11月3日は手塚治虫さんの90歳の誕生日!

 手塚治虫さんの担当編集者だった著者が、手塚治虫さんをはじめ、トキワ荘の住人だった石ノ森章太郎さん・赤塚不二夫さんといった有名漫画家さんたちとの思い出をつづった本。手塚治虫さんの原稿を他誌の編集者と取り合った壮絶な闘い(?)のエピソードや、手塚治虫さんの後輩への愛情や嫉妬の感情などが面白く、そしてリアルに描かれています。手塚治虫さんが生きていたら、どんな作品を書いていたんだろう。今の世の中を見たらどう思うんだろう・・・。

 本の中に挿絵として出てくる、名だたる漫画家さんたちが書いたイラストや思い出の写真にも、つい見入ってしまいます。

 朝陽館では11月3日に向けて手塚治虫生誕祭を実施中です。往年の名作や手塚治虫について書かれた書籍を集めていますのでこの機会にご覧ください。


いたずらひつじとおおかみのけがわ

著 者 ふじおけんた
発 行 2018年7月
出版社 偕成社

 ある村の牧場で暮らしている羊たち。
その中の一匹“メイク”はとってもいたずらもの。ある日、羊飼いのおじさんが病院に行って留守なのをいいことに、メイクはおおかみの毛皮をかぶって仲間の羊たちを驚かせ怪我をさせてしまいます。その事に腹をたてた他の羊たちは、メイクをその牧場から追い出します。
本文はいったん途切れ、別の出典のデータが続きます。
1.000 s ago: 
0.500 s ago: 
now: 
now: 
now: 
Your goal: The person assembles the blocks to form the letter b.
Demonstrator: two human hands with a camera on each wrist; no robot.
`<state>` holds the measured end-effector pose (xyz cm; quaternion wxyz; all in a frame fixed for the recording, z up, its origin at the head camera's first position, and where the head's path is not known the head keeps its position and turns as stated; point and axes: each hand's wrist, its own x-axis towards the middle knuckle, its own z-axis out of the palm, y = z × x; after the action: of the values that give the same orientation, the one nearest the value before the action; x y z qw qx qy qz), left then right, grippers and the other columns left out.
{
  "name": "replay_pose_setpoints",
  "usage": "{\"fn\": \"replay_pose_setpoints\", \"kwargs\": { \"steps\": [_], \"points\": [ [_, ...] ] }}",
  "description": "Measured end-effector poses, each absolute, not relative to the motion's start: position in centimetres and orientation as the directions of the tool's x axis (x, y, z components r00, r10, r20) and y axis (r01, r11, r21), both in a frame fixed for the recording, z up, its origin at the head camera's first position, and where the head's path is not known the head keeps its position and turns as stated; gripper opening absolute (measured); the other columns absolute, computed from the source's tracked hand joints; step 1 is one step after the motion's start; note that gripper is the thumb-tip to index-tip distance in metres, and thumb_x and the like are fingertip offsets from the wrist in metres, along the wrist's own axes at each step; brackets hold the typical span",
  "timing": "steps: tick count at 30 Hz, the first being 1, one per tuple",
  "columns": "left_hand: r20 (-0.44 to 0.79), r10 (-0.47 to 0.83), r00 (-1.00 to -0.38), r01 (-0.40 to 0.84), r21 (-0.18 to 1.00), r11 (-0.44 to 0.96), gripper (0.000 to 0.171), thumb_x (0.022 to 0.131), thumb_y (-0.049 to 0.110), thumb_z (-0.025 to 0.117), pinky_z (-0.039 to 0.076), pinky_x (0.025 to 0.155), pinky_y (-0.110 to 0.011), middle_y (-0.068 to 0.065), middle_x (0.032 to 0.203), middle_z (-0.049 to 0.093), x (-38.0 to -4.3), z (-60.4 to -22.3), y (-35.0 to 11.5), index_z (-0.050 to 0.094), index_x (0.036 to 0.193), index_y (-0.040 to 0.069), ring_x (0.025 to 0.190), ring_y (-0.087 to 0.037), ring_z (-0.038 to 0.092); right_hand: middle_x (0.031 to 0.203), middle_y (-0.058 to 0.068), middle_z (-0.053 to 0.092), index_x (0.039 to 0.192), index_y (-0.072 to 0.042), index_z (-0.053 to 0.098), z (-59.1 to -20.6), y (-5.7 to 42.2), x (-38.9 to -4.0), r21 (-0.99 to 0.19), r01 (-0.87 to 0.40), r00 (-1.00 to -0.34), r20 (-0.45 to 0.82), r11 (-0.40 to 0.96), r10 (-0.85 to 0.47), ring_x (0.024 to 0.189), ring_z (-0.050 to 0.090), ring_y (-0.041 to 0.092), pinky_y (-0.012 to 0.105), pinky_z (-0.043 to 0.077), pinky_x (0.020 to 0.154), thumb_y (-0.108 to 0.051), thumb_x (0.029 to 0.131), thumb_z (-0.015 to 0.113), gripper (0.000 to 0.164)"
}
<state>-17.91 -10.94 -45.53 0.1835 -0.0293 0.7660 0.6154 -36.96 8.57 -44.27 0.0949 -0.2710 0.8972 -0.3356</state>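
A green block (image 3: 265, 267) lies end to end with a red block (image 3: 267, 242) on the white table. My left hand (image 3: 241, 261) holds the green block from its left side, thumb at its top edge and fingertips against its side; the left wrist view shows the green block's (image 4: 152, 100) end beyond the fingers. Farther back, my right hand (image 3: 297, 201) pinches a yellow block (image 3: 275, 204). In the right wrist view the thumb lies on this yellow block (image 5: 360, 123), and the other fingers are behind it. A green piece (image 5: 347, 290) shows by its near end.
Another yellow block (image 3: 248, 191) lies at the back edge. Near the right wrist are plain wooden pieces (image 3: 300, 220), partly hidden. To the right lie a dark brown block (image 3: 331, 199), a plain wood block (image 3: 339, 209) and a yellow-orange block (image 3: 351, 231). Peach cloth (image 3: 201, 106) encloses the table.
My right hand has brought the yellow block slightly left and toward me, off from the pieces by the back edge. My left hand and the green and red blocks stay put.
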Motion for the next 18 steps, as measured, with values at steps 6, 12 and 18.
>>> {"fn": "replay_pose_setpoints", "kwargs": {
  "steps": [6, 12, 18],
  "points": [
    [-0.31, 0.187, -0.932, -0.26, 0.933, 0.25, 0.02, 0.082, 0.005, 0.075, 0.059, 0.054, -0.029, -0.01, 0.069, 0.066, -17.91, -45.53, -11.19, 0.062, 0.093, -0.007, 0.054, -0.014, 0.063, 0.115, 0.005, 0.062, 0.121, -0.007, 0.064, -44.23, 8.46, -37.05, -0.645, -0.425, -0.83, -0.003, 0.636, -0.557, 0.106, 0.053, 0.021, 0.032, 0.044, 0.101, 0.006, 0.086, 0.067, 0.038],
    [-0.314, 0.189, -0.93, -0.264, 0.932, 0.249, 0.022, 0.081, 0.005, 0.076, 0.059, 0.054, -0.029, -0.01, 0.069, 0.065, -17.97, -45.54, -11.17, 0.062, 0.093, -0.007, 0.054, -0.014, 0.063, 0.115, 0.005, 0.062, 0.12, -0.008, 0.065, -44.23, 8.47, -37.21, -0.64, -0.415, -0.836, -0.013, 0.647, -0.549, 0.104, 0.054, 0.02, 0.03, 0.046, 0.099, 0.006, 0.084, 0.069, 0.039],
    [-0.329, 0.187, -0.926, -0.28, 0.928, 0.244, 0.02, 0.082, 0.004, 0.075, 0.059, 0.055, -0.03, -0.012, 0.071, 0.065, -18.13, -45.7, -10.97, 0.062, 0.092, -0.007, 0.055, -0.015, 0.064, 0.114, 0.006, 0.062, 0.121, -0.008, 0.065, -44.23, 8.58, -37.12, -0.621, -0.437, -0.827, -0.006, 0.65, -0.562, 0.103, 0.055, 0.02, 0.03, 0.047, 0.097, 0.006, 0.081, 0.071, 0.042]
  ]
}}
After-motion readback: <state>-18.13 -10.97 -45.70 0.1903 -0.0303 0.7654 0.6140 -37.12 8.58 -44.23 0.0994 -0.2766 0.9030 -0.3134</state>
そして独りぼっちになったメイクのところに狼たちのささやき声が聞こえて・・・。 「羊飼いがいなくなったから、羊たちを全部食べてやろう!」 それを聞いたメイクは、仲間を救おうと一策を練ります。

 メイクは仲間を助ける事ができるか!?そして仲間に許してもらい、仲間の元へ戻ることができるのか? 大切な人への思い、分かってもらえなくてつらかったり、切なかったりすること、ありますよね。でも、ちゃんと相手を思って接していれば、思いは伝わる・・・そんな事を教えてくれる絵本です。

実は、著者のふじおさん。
長野市生まれの長野市在住の方なんです。

 ふじおさんが書いてくれたPOPも店頭飾ってあるので、ぜひ足を運んで見に来てください!